WORK TO BE COMPLETED: Word for word, reproduce all entries below, leaving every picture out.

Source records
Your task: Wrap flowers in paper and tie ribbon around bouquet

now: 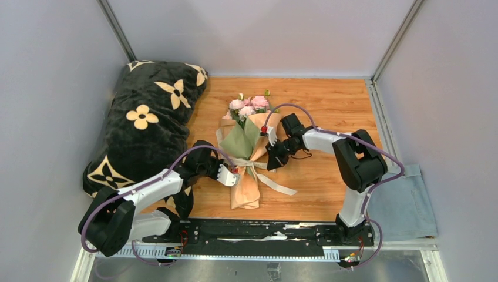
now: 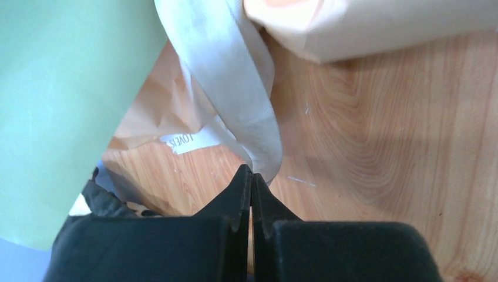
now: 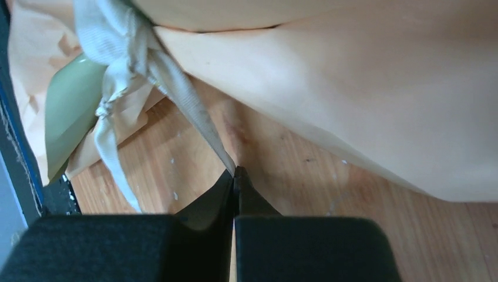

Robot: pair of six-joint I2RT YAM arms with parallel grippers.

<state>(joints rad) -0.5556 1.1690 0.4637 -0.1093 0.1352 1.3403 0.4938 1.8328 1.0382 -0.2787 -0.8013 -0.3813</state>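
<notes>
The bouquet (image 1: 245, 154) lies on the wooden table, pink flowers (image 1: 249, 106) pointing away from the arms. Its peach-tan paper (image 1: 245, 192) forms a cone with an olive green fold (image 1: 242, 141). The cream ribbon (image 1: 276, 184) is knotted around the cone's waist. My left gripper (image 1: 235, 174) sits at the cone's left side. In the left wrist view that gripper (image 2: 252, 176) is shut on a ribbon (image 2: 249, 94) loop. My right gripper (image 1: 270, 166) is at the cone's right side. The right wrist view shows it (image 3: 235, 172) shut on a taut ribbon (image 3: 188, 100) strand running from the knot (image 3: 117, 53).
A black cushion with cream flower shapes (image 1: 147, 123) fills the table's left side, beside my left arm. A grey-blue cloth (image 1: 405, 205) lies off the table's right edge. Grey walls close in the back and both sides.
</notes>
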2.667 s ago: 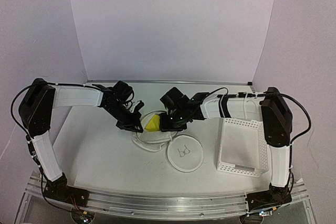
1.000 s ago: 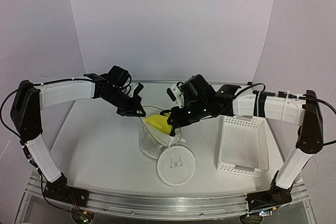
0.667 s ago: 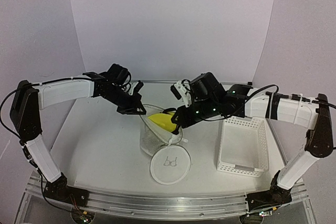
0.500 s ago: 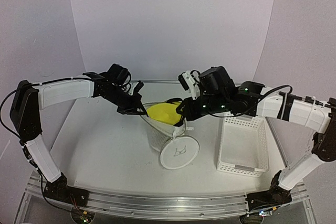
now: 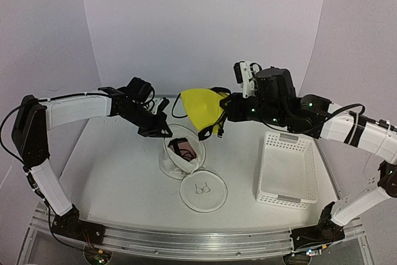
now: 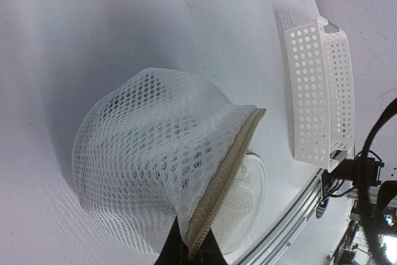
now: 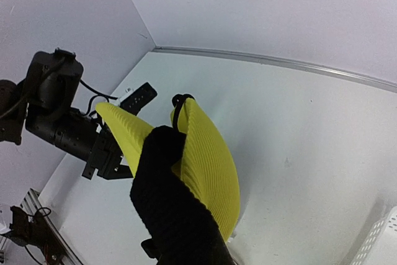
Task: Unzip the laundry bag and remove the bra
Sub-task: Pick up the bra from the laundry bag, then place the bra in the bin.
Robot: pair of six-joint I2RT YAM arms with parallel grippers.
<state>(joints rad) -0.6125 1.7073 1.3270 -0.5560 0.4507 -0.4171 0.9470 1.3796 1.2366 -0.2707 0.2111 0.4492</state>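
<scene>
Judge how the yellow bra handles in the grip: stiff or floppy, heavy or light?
Probably semi-stiff: the bra hangs from the right hand as curved, ribbed cups that hold their shape rather than draping. Likely light: one pinch at its edge carries it. The thin black strap loop hangs loose, so it may snag.

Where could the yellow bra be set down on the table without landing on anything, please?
The broad tabletop left of the laundry bag is bare. A narrower strip lies between the bag and the white basket. The middle is crowded, where the left gripper holds the bag's rim.
</scene>
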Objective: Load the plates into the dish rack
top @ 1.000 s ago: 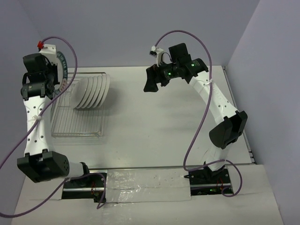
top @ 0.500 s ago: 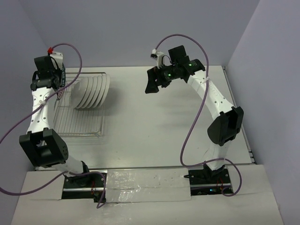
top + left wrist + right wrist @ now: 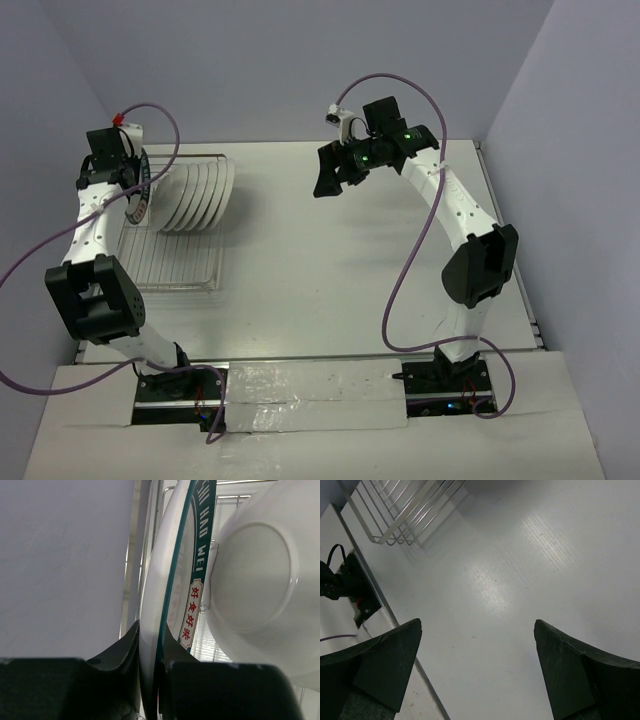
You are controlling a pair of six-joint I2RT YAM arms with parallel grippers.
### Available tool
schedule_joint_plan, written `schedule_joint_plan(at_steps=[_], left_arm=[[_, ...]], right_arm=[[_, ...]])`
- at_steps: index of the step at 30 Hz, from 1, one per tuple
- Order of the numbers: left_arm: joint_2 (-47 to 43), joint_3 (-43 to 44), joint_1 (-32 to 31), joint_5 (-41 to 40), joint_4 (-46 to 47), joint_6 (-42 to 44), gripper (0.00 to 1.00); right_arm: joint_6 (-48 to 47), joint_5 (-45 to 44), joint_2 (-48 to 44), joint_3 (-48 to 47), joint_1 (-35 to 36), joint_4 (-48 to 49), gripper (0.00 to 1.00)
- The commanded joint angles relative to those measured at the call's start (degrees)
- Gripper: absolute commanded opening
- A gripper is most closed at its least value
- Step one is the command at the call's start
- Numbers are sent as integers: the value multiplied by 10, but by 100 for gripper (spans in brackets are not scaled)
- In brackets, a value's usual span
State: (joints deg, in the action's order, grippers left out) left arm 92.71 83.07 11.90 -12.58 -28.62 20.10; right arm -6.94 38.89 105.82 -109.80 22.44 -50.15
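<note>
My left gripper (image 3: 133, 183) is shut on the rim of a white plate (image 3: 146, 194) with a dark teal rim, held upright over the left end of the dish rack (image 3: 170, 262). In the left wrist view the plate (image 3: 151, 595) runs edge-on between my gripper's (image 3: 150, 637) jaws. Its teal band carries white lettering and a red-lettered label. Several more plates (image 3: 196, 194) stand on edge in the rack just right of it, and the back of the nearest (image 3: 255, 580) shows. My right gripper (image 3: 330, 180) hangs open and empty over bare table (image 3: 477, 635).
Walls close in behind and on both sides, the left wall close beside the rack. A corner of the rack (image 3: 400, 515) shows in the right wrist view, with an arm base and cable (image 3: 342, 582) at the table's near edge. Purple cables (image 3: 415, 250) loop from both arms.
My left arm has swung right and down with the plate, bringing it from beside the left wall to over the rack's left end, next to the standing plates. The right arm barely moved.
</note>
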Motion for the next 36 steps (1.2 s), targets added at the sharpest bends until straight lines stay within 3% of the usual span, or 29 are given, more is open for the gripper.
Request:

SOLUTION TO THIS TASK:
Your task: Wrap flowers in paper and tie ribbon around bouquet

now: 
now: 
now: 

Robot: pair of six-joint I2RT YAM arms with parallel grippers.

<state>(joints rad) -0.5556 1.1690 0.4637 -0.1093 0.1352 1.3403 0.4938 1.8328 1.0382 -0.2787 -0.8013 -0.3813</state>
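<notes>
The bouquet (image 1: 245, 154) lies on the wooden table, pink flowers (image 1: 249, 106) pointing away from the arms. Its peach-tan paper (image 1: 245, 192) forms a cone with an olive green fold (image 1: 242, 141). The cream ribbon (image 1: 276, 184) is knotted around the cone's waist. My left gripper (image 1: 235, 174) sits at the cone's left side. In the left wrist view that gripper (image 2: 252, 176) is shut on a ribbon (image 2: 249, 94) loop. My right gripper (image 1: 270, 166) is at the cone's right side. The right wrist view shows it (image 3: 235, 172) shut on a taut ribbon (image 3: 188, 100) strand running from the knot (image 3: 117, 53).
A black cushion with cream flower shapes (image 1: 147, 123) fills the table's left side, beside my left arm. A grey-blue cloth (image 1: 405, 205) lies off the table's right edge. Grey walls close in the back and both sides.
</notes>
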2.667 s ago: 
1.000 s ago: 
0.667 s ago: 
0.500 s ago: 
now: 
now: 
now: 
Task: Unzip the laundry bag and remove the bra
Sub-task: Pick up the bra from the laundry bag, then place the bra in the bin.
Robot: pair of six-joint I2RT YAM arms with parallel grippers.
<state>(joints rad) -0.6125 1.7073 1.3270 -0.5560 0.4507 -0.4171 0.9470 1.3796 1.2366 -0.2707 0.2111 0.4492</state>
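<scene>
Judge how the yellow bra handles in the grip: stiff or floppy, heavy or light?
Probably semi-stiff: the bra hangs from the right hand as curved, ribbed cups that hold their shape rather than draping. Likely light: one pinch at its edge carries it. The thin black strap loop hangs loose, so it may snag.

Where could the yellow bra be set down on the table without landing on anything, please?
The broad tabletop left of the laundry bag is bare. A narrower strip lies between the bag and the white basket. The middle is crowded, where the left gripper holds the bag's rim.
</scene>
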Objective: Load the plates into the dish rack
top @ 1.000 s ago: 
top @ 0.500 s ago: 
top + left wrist + right wrist @ now: 
You are controlling a pair of six-joint I2RT YAM arms with parallel grippers.
### Available tool
schedule_joint_plan, written `schedule_joint_plan(at_steps=[_], left_arm=[[_, ...]], right_arm=[[_, ...]])`
- at_steps: index of the step at 30 Hz, from 1, one per tuple
- Order of the numbers: left_arm: joint_2 (-47 to 43), joint_3 (-43 to 44), joint_1 (-32 to 31), joint_5 (-41 to 40), joint_4 (-46 to 47), joint_6 (-42 to 44), gripper (0.00 to 1.00); right_arm: joint_6 (-48 to 47), joint_5 (-45 to 44), joint_2 (-48 to 44), joint_3 (-48 to 47), joint_1 (-35 to 36), joint_4 (-48 to 49), gripper (0.00 to 1.00)
- The commanded joint angles relative to those measured at the call's start (degrees)
- Gripper: absolute commanded opening
- A gripper is most closed at its least value
- Step one is the command at the call's start
- Numbers are sent as integers: the value multiplied by 10, but by 100 for gripper (spans in brackets are not scaled)
- In brackets, a value's usual span
State: (joints deg, in the action's order, grippers left out) left arm 92.71 83.07 11.90 -12.58 -28.62 20.10; right arm -6.94 38.89 105.82 -109.80 22.44 -50.15
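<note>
My left gripper (image 3: 133, 183) is shut on the rim of a white plate (image 3: 146, 194) with a dark teal rim, held upright over the left end of the dish rack (image 3: 170, 262). In the left wrist view the plate (image 3: 151, 595) runs edge-on between my gripper's (image 3: 150, 637) jaws. Its teal band carries white lettering and a red-lettered label. Several more plates (image 3: 196, 194) stand on edge in the rack just right of it, and the back of the nearest (image 3: 255, 580) shows. My right gripper (image 3: 330, 180) hangs open and empty over bare table (image 3: 477, 635).
Walls close in behind and on both sides, the left wall close beside the rack. A corner of the rack (image 3: 400, 515) shows in the right wrist view, with an arm base and cable (image 3: 342, 582) at the table's near edge. Purple cables (image 3: 415, 250) loop from both arms.
My left arm has swung right and down with the plate, bringing it from beside the left wall to over the rack's left end, next to the standing plates. The right arm barely moved.
</note>
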Motion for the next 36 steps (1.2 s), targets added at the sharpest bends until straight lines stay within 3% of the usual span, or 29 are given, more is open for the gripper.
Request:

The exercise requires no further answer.